## Assignment
Leave the pictures out and write out the rest of the listing word for word.
******
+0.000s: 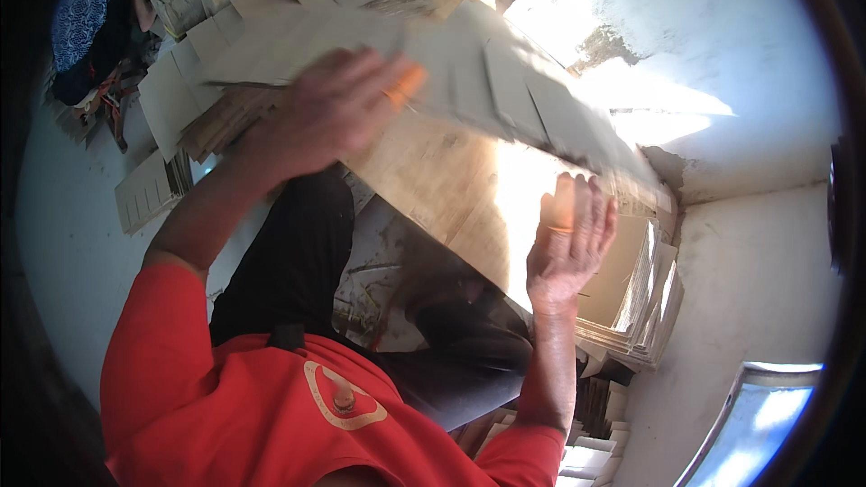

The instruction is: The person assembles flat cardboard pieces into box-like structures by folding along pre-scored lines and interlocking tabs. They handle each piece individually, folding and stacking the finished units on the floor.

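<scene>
Extending across the wooden table (437, 171) in the head view, the slotted cardboard (469, 63) shows behind the left hand (338, 108), whose grip is too blurred to judge. The right hand (570, 239), fingers straightened, is near the cardboard's lower edge.

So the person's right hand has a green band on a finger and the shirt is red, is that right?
Not quite: the band on the right hand is orange, not green, as the head view shows. The shirt is indeed red.
</scene>
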`<state>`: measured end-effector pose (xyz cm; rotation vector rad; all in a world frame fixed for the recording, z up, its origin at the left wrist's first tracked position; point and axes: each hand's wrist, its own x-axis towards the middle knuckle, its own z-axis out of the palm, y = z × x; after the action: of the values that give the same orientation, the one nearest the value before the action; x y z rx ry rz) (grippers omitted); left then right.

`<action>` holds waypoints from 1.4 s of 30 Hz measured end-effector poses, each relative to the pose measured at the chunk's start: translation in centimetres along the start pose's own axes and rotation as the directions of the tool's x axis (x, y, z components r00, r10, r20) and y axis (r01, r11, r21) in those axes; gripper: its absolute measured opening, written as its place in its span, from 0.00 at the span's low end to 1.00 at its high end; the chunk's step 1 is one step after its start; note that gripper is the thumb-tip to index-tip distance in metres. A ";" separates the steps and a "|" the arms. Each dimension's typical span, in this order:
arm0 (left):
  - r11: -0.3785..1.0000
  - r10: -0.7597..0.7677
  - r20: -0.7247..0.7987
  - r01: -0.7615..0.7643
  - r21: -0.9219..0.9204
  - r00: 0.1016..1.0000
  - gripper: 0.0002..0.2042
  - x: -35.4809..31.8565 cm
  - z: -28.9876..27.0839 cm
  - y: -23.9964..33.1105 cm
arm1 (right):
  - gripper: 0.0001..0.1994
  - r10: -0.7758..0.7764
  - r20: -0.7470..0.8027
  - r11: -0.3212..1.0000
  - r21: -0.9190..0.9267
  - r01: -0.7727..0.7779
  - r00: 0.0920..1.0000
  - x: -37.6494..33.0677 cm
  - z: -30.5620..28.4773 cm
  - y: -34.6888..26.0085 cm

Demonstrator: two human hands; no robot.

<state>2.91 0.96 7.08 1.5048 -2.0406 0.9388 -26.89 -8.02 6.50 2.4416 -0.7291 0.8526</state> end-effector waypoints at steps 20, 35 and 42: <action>0.857 -0.511 0.513 0.362 0.367 0.690 0.21 -14.5 9.0 -19.1 | 0.19 0.860 0.185 0.460 -0.687 -0.563 0.476 -20.8 -1.4 17.1; 0.898 -0.419 0.492 0.430 0.097 0.763 0.19 -3.2 10.2 -7.7 | 0.15 0.907 0.238 0.420 -0.556 -0.717 0.347 -18.7 -2.7 20.5; 0.874 -0.149 0.178 0.214 -0.436 0.973 0.18 6.4 18.8 2.1 | 0.14 0.702 -0.313 0.651 -0.083 -0.755 0.640 -9.7 -2.4 14.8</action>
<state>-0.17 -16.67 -1.83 1.4925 -1.9853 0.2572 -43.39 -14.68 5.18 1.7494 -1.6734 1.2691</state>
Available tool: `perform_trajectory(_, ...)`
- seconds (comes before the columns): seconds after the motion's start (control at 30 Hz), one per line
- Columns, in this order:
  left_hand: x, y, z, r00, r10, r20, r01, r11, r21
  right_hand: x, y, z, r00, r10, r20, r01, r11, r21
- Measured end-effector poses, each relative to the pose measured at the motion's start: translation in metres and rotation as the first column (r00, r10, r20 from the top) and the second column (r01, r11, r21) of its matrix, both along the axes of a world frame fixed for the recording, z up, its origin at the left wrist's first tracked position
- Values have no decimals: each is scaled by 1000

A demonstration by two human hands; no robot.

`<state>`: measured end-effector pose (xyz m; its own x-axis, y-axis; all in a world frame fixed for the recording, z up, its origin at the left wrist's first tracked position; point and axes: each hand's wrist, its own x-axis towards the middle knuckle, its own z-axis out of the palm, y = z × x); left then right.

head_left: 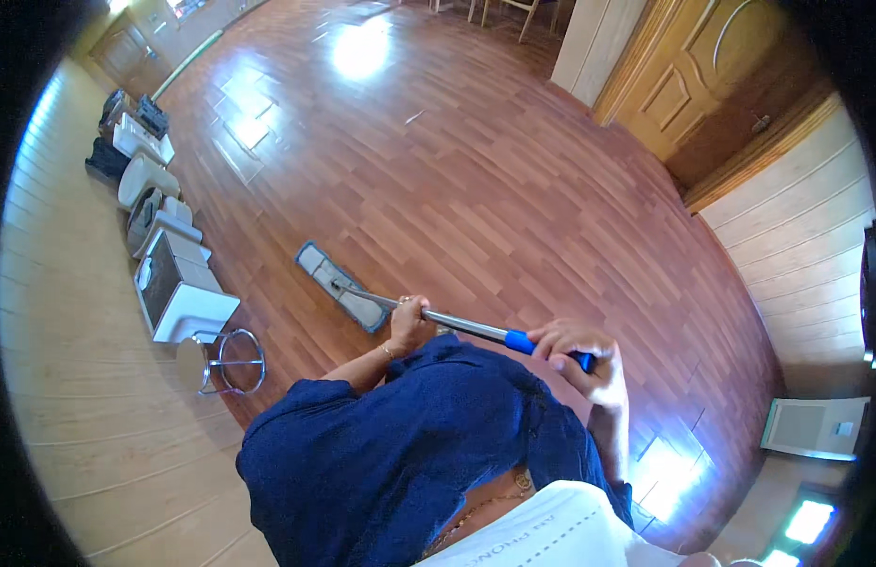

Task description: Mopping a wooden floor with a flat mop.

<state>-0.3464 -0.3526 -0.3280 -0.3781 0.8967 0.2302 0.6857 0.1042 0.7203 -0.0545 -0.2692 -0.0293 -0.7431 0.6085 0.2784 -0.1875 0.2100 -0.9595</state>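
Observation:
A flat mop (341,285) with a grey pad and blue-grey edging lies on the wooden floor ahead of me, slightly left. Its metal pole slants back from the pad across my front to a blue and black grip (520,341). Low on the pole, close to the pad, my left hand (411,323) is wrapped round the metal. My right hand (578,357) closes over the grip end, farther right. Both forearms are bent in front of my dark blue top.
Along the left wall stand a round chrome-legged stool (232,362), a white cabinet (187,288), a white bin-like container (145,180) and dark bags. A wooden door (688,90) is at the far right. Sunlight glares off the reddish plank floor (476,189). A white panelled box (816,427) stands at the right.

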Motion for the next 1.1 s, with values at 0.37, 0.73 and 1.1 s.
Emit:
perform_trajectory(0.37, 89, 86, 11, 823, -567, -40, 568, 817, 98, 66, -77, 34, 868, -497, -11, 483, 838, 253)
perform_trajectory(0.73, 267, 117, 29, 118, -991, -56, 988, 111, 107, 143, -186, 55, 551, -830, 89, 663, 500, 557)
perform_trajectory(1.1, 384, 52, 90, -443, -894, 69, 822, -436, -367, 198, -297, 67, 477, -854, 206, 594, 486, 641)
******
## Result of the task
+0.000s: 

The instruction is: The person assembles flat cardboard pieces into box-like structures by folding along pre-scored lines and interlocking tabs. They handle each piece individually, folding and stacking the finished units on the floor.

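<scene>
Extending across the wooden table (437, 171) in the head view, the slotted cardboard (469, 63) shows behind the left hand (338, 108), whose grip is too blurred to judge. The right hand (570, 239), fingers straightened, is near the cardboard's lower edge.

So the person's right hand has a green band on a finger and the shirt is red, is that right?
Not quite: the band on the right hand is orange, not green, as the head view shows. The shirt is indeed red.
</scene>
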`<state>`: measured end-effector pose (xyz cm; rotation vector rad; all in a world frame fixed for the recording, z up, its origin at the left wrist's first tracked position; point and axes: each hand's wrist, its own x-axis towards the middle knuckle, its own z-axis out of the palm, y = z × x; after the action: of the values that give the same orientation, the one nearest the value before the action; x y z rx ry rz) (grippers omitted); left then right.

`<action>` holds waypoints from 1.4 s of 30 Hz measured end-effector poses, each relative to the pose measured at the chunk's start: translation in centimetres along the start pose's own axes and rotation as the directions of the tool's x axis (x, y, z components r00, r10, r20) and y axis (r01, r11, r21) in those axes; gripper: its absolute measured opening, written as its place in its span, from 0.00 at the span's low end to 1.00 at its high end; the chunk's step 1 is one step after its start; note that gripper is the thumb-tip to index-tip distance in metres. A ";" separates the steps and a "|" the arms. Each dimension's typical span, in this order:
arm0 (left):
  - r11: -0.3785..1.0000
  - r10: -0.7597..0.7677
  - r20: -0.7247..0.7987
  - r01: -0.7615..0.7643
  - r21: -0.9219..0.9204
  - r00: 0.1016..1.0000
  - gripper: 0.0002..0.2042
  - x: -35.4809..31.8565 cm
  - z: -28.9876..27.0839 cm
  - y: -23.9964..33.1105 cm
arm1 (right):
  - gripper: 0.0001..0.1994
  - r10: -0.7758..0.7764
  - r20: -0.7470..0.8027
  - r11: -0.3212..1.0000
  - r21: -0.9190..0.9267
  - r01: -0.7727..0.7779
  - r00: 0.0920..1.0000
  - x: -37.6494..33.0677 cm
  - z: -30.5620..28.4773 cm
  - y: -34.6888..26.0085 cm

Demonstrator: two human hands; no robot.

<state>2.91 0.96 7.08 1.5048 -2.0406 0.9388 -26.89 -8.02 6.50 2.4416 -0.7291 0.8526</state> end-effector waypoints at steps 20, 35 and 42: <action>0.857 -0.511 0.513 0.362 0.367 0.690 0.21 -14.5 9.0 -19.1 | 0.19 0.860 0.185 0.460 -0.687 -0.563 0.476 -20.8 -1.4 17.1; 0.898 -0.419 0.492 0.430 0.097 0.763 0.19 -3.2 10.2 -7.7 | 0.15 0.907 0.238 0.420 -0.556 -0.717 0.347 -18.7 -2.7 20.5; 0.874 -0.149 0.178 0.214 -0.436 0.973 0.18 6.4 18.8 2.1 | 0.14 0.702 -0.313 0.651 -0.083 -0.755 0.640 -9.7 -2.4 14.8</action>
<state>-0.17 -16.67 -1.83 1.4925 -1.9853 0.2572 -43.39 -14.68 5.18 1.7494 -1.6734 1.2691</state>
Available tool: `perform_trajectory(_, ...)`
- seconds (comes before the columns): seconds after the motion's start (control at 30 Hz), one per line
- Columns, in this order:
  left_hand: x, y, z, r00, r10, r20, r01, r11, r21
  right_hand: x, y, z, r00, r10, r20, r01, r11, r21
- Measured end-effector poses, each relative to the pose measured at the motion's start: translation in metres and rotation as the first column (r00, r10, r20 from the top) and the second column (r01, r11, r21) of its matrix, both along the axes of a world frame fixed for the recording, z up, its origin at the left wrist's first tracked position
- Values have no decimals: each is scaled by 1000

A demonstration by two human hands; no robot.

`<state>`: measured end-effector pose (xyz m; its own x-axis, y-axis; all in a world frame fixed for the recording, z up, its origin at the left wrist's first tracked position; point and axes: each hand's wrist, its own x-axis towards the middle knuckle, its own z-axis out of the palm, y = z × x); left then right.

head_left: 

Task description: Mopping a wooden floor with a flat mop.

<state>-0.3464 -0.3526 -0.3280 -0.3781 0.8967 0.2302 0.6857 0.1042 0.7203 -0.0545 -0.2692 -0.0293 -0.7431 0.6085 0.2784 -0.1875 0.2100 -0.9595</state>
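Observation:
A flat mop (341,285) with a grey pad and blue-grey edging lies on the wooden floor ahead of me, slightly left. Its metal pole slants back from the pad across my front to a blue and black grip (520,341). Low on the pole, close to the pad, my left hand (411,323) is wrapped round the metal. My right hand (578,357) closes over the grip end, farther right. Both forearms are bent in front of my dark blue top.
Along the left wall stand a round chrome-legged stool (232,362), a white cabinet (187,288), a white bin-like container (145,180) and dark bags. A wooden door (688,90) is at the far right. Sunlight glares off the reddish plank floor (476,189). A white panelled box (816,427) stands at the right.
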
Motion for the next 1.1 s, with values at 0.37, 0.73 and 1.1 s.
Emit:
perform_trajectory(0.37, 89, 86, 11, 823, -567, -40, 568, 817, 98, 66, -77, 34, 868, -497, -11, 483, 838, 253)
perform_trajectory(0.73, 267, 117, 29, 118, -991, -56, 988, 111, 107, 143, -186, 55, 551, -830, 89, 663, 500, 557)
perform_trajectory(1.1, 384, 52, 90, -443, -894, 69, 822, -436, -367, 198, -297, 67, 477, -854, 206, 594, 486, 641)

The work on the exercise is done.